Aims: The body roundness index (BRI) has good predictive ability for both body fat and visceral adipose tissue. Longitudinal BRI trajectories can reveal the potential dynamic patterns of change over time. This prospective study assessed potential associations between BRI trajectories and incident cardiovascular disease (CVD) in rural regions of Northeast China.

Methods: In total, 13,209 participants (mean age: 49.0 ± 10.3 years, 6,856 [51.9%] male) were enrolled with three repeated times of BRI measurements at baseline (2004–2006), 2008, and 2010, and followed up until 2017 in this prospective study. Using latent mixture model, the BRI trajectories were determined based on the data from baseline, 2008 and 2010. Composite CVD events (myocardial infarction, stroke, and CVD death combined) was the primary endpoint. Cox proportional-hazards models were used to analyze the longitudinal associations between BRI trajectories and incident CVD.

Results: Three distinct BRI trajectories were identified: high-stable (n = 538), moderate-stable (n = 1,542), and low-stable (n = 11,129). In total, 1,382 CVD events were recorded during follow-up. After adjustment for confounders, the moderate-stable and high-stable BRI groups had a higher CVD risk than did the low-stable BRI group, and the HR (95%CI) were 1.346 (1.154, 1.571) and 1.751 (1.398, 2.194), respectively. Similar associations were observed between the trajectories of BRI and the risk of stroke and CVD death. The high-stable group was also significantly and independently associated with CVD, myocardial infarction, stroke, and CVD death in participants aged <50 years.

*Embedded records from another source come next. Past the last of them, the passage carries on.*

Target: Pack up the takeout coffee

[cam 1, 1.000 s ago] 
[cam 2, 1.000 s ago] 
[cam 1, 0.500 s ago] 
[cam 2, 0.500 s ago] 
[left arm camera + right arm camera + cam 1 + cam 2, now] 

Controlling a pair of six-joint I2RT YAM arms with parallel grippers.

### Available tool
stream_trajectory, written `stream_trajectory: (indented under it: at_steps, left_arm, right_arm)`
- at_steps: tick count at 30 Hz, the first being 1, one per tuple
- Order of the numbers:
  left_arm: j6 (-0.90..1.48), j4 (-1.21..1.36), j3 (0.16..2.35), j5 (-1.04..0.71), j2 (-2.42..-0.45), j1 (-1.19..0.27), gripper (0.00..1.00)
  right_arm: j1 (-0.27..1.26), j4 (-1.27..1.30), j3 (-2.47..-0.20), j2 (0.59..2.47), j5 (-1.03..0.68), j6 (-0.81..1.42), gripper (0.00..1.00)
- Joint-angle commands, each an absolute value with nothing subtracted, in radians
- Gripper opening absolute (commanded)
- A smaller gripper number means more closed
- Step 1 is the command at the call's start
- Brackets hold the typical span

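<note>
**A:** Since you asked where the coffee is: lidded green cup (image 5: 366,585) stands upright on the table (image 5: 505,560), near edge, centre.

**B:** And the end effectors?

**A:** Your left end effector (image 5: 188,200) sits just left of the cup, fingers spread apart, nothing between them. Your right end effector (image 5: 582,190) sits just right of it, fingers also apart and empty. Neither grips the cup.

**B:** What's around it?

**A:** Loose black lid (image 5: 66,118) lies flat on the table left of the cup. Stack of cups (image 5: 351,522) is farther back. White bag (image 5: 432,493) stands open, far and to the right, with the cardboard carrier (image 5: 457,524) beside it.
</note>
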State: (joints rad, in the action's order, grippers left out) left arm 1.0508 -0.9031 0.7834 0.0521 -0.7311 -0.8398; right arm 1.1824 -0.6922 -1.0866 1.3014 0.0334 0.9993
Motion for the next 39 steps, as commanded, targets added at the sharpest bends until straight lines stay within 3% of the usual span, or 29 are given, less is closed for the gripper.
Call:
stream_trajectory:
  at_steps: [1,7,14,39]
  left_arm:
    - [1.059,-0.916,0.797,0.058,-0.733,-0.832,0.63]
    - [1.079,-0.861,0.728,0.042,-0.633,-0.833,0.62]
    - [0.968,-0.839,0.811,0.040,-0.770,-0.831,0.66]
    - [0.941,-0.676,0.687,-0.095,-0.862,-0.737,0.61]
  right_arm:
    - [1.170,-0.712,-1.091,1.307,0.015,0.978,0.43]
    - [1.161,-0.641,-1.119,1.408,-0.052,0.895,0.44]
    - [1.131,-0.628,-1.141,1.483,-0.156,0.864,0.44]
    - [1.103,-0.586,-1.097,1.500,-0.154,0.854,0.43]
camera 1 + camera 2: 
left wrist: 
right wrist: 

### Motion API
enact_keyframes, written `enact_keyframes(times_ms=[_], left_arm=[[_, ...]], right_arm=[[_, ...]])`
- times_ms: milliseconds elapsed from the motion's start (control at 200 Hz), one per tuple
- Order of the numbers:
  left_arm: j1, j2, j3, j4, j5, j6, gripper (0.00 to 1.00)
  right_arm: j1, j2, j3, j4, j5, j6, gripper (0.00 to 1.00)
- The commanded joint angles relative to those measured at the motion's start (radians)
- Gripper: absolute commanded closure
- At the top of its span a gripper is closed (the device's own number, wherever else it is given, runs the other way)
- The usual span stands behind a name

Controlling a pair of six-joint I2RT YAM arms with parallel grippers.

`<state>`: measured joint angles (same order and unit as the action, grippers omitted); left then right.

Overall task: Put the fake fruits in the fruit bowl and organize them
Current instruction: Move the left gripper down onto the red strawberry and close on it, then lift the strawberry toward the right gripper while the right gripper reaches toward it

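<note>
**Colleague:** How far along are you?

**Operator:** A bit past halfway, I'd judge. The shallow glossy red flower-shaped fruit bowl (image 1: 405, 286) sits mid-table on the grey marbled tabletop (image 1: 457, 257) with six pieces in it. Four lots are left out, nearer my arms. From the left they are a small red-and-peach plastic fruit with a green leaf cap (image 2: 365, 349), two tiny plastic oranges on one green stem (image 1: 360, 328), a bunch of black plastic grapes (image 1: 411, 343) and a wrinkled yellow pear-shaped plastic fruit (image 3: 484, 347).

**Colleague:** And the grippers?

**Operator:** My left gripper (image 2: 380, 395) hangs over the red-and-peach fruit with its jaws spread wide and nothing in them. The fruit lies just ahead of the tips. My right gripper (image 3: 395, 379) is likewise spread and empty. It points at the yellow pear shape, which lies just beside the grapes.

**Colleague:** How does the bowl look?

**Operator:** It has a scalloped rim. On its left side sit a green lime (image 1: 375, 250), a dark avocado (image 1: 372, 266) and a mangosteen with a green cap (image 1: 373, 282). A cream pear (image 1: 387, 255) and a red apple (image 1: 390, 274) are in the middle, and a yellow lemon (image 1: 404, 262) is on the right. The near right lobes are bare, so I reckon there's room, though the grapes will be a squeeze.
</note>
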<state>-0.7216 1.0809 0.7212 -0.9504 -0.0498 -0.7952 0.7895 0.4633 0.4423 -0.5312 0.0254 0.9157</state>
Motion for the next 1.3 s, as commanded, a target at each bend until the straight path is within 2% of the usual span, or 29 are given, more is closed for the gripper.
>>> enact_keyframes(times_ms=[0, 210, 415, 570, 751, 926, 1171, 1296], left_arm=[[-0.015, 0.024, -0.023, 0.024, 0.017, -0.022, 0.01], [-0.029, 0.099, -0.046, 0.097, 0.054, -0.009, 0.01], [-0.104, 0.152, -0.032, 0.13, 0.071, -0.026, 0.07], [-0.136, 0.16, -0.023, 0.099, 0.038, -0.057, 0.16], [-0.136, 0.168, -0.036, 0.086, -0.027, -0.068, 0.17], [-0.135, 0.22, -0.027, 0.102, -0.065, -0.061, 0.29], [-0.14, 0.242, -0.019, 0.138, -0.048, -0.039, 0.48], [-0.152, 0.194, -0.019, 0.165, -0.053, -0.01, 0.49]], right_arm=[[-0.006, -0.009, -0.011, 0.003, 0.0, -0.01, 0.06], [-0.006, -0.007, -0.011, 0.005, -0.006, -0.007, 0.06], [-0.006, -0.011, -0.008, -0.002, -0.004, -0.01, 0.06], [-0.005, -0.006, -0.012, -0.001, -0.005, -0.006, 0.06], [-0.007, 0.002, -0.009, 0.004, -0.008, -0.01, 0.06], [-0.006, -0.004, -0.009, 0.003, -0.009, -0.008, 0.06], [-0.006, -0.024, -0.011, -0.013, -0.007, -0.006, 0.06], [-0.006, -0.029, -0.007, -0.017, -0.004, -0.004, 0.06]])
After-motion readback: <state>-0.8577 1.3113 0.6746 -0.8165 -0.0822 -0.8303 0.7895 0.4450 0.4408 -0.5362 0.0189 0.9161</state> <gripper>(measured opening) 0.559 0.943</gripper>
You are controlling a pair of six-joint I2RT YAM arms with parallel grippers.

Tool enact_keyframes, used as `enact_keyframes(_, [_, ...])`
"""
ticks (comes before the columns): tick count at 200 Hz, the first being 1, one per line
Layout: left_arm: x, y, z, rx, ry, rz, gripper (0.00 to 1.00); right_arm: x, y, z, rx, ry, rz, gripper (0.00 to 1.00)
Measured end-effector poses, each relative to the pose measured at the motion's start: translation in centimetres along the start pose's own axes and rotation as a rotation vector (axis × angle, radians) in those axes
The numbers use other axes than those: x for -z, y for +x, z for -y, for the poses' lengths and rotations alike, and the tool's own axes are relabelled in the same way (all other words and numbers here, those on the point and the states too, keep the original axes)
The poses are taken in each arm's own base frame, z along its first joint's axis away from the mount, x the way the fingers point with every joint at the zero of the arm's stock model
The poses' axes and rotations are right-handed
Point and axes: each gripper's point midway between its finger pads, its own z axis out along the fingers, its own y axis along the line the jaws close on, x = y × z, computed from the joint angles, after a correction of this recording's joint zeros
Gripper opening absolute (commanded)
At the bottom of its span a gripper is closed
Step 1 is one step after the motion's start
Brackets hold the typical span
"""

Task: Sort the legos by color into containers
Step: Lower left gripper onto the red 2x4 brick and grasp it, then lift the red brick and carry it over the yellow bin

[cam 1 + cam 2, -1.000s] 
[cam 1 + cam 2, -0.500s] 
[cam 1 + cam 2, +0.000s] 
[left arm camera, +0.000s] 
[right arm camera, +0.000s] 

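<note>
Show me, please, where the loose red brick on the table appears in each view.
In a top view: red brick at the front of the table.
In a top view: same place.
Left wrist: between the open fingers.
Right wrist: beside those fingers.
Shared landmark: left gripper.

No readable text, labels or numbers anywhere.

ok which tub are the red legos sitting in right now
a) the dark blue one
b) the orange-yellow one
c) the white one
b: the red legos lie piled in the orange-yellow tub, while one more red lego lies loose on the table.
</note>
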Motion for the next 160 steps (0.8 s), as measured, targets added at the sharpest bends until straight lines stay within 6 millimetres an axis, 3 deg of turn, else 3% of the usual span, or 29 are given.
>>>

Conclusion: BRI trajectory was positively associated with incident CVD, providing a novel possibility for the primary prevention of CVD in rural regions of China.

Introduction

Cardiovascular disease (CVD) is a major public health problem and the main cause of non-communicable disease morbidity and mortality globally, placing an increasing economic burden on residents and society (1, 2). The rising prevalence of CVD is largely due to the extended life expectancy and unhealthy lifestyles, including smoking, unhealthful dietary habits, lack of exercise participation, and obesity. Obesity is associated with the development of CVD (3). Body mass index (BMI) has been recognized as a longstanding and acknowledged measure of adiposity in clinical and epidemiological studies (4). Despite its ease of application, BMI is a rough measurement parameter that cannot distinguish the distribution of adipose tissue. Abdominal obesity defined by waist circumference (WC), is a strong predictor for the risk of CVD (5). Another problem with BMI is that some studies have found a phenomenon called the “obesity paradox,” which states that obesity defined by BMI plays a protective role in heart failure and mortality reduction (6). As a common anthropometric measure of central obesity, WC is limited by not accounting for the height and body mass of the subjects (7, 8). Therefore, we still need an effective and easily measurable indicator of obesity to identify CVD risk.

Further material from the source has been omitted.